Carburetor Housing produced by SDRC:
Boeing started developing the Tiger system in the year 1979. Integrating B-splines along rational Bezier representation rapidly led to rational B-splines. Boeing felt so strongly regarding NURBS that they proposed them as partition of the standard to the August 1981 International Graphics Exchange standard meeting. In spite of the success of NURBS and the great deal of effort put into its growth, Boeing abandoned Tiger in the year 1984.
The year 1978, the company began working on a modeler. Following, SDRC, Versprille decided to utilize NURBS as a single representation form. Progress was announced publicly in the year 1982, and the modeler, known as Geomod, was released in the year 1983 (Figure 13). This was the first commercial modeler based wholy on NURBS.
B-splines have been the subject of much work at the University of Utah. After various years of research, Riesenfeld and his group place their research results into a modeler known as Alpha-1 (Figure 14). For various years, Alpha-1 has served like a research environment, however recently Engineering Geometry Systems created a commercial version available.

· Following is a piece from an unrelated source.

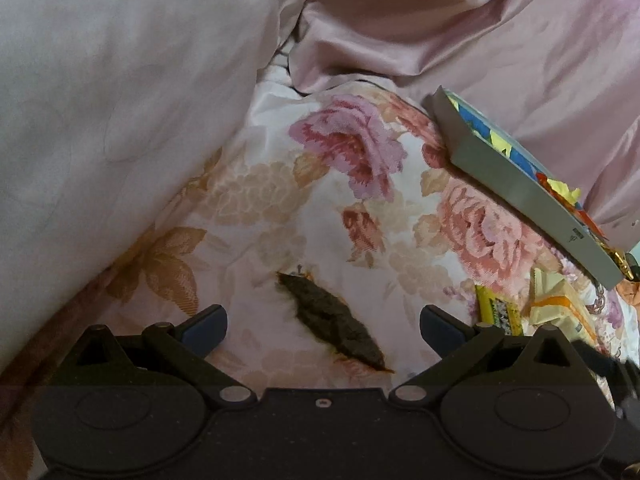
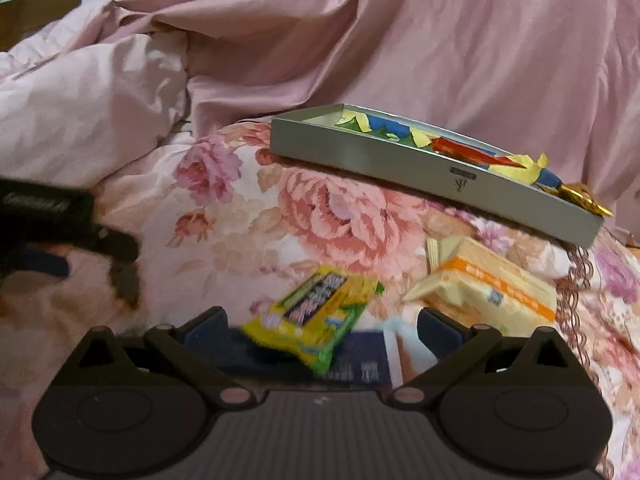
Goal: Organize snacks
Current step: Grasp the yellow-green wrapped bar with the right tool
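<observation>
A grey tray (image 2: 400, 162) holding several colourful wrapped snacks lies on the floral bedspread; it also shows in the left wrist view (image 1: 508, 172). A yellow-green snack packet (image 2: 316, 316) lies just ahead of my open, empty right gripper (image 2: 322, 330), over a dark blue packet (image 2: 360, 360). A cream and orange packet (image 2: 492, 284) lies to its right, below the tray. My left gripper (image 1: 323, 326) is open and empty above a dark burnt-looking patch (image 1: 336, 320) in the cloth. The yellow-green packet (image 1: 498, 312) and cream packet (image 1: 560, 304) lie to its right.
Crumpled pink satin sheets (image 2: 440, 40) rise behind the tray. A pale pink duvet (image 1: 100, 100) bulges on the left. The left gripper's black body (image 2: 60, 220) shows at the left edge of the right wrist view.
</observation>
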A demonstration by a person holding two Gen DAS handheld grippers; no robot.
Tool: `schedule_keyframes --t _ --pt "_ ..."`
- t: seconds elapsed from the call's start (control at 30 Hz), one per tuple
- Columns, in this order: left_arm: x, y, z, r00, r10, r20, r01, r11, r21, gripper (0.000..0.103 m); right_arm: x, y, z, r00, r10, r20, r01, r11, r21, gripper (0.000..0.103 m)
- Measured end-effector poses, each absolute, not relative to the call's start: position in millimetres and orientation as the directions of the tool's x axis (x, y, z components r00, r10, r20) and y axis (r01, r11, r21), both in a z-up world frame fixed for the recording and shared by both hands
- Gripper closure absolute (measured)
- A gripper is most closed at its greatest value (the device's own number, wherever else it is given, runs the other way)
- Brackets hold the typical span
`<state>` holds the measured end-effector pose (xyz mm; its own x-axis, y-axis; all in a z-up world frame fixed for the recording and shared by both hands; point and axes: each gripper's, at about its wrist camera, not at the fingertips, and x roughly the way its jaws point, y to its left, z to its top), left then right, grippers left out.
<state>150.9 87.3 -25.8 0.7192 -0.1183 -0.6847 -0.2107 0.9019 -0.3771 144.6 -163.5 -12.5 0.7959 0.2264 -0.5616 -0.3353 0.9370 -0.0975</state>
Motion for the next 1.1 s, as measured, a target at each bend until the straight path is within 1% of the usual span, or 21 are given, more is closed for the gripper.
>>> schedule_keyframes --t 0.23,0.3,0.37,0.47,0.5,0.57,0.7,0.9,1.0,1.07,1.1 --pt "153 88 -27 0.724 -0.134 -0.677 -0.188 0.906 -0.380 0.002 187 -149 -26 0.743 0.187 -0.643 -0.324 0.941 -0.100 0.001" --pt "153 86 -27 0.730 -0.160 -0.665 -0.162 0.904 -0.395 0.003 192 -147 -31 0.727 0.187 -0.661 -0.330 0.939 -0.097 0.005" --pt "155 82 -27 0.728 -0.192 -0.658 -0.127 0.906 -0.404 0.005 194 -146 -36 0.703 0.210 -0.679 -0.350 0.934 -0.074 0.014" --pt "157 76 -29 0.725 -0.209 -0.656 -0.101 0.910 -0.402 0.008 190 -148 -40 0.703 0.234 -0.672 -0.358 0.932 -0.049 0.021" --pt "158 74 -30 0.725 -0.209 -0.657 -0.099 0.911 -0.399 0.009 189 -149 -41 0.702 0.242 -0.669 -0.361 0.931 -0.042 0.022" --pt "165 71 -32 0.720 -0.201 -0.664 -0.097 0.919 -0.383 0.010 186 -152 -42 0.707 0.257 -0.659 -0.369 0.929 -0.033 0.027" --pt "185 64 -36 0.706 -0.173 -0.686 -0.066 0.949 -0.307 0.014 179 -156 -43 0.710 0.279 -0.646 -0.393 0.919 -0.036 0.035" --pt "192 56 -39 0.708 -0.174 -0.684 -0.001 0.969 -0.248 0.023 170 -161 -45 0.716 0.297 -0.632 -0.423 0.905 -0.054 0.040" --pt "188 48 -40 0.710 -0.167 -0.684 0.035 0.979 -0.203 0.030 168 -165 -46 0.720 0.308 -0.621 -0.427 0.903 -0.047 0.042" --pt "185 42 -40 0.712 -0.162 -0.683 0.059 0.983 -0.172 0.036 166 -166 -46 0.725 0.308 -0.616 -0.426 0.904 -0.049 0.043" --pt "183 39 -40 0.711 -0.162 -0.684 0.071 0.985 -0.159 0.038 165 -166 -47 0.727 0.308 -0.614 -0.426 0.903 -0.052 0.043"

The above groups extremely influenced the growth of NURBS technology. Various companies followed their paths. Intergraph Corporation begun with Bezier in the B-surf-modeler in the year 1982 and incorporated non-uniform B-splines and NURBS in the year 1984. In the year of 1985, they begun to develop a new system known as I/EMS based wholly on NURBS.
The quick proliferation of NURBS is due partly to their outstanding properties and partly to their incorporation in such international and national standards like, PHIGS, IGES Product Data Exchange Specification and International Standard Office Standard for the Exchange of Product Model Data.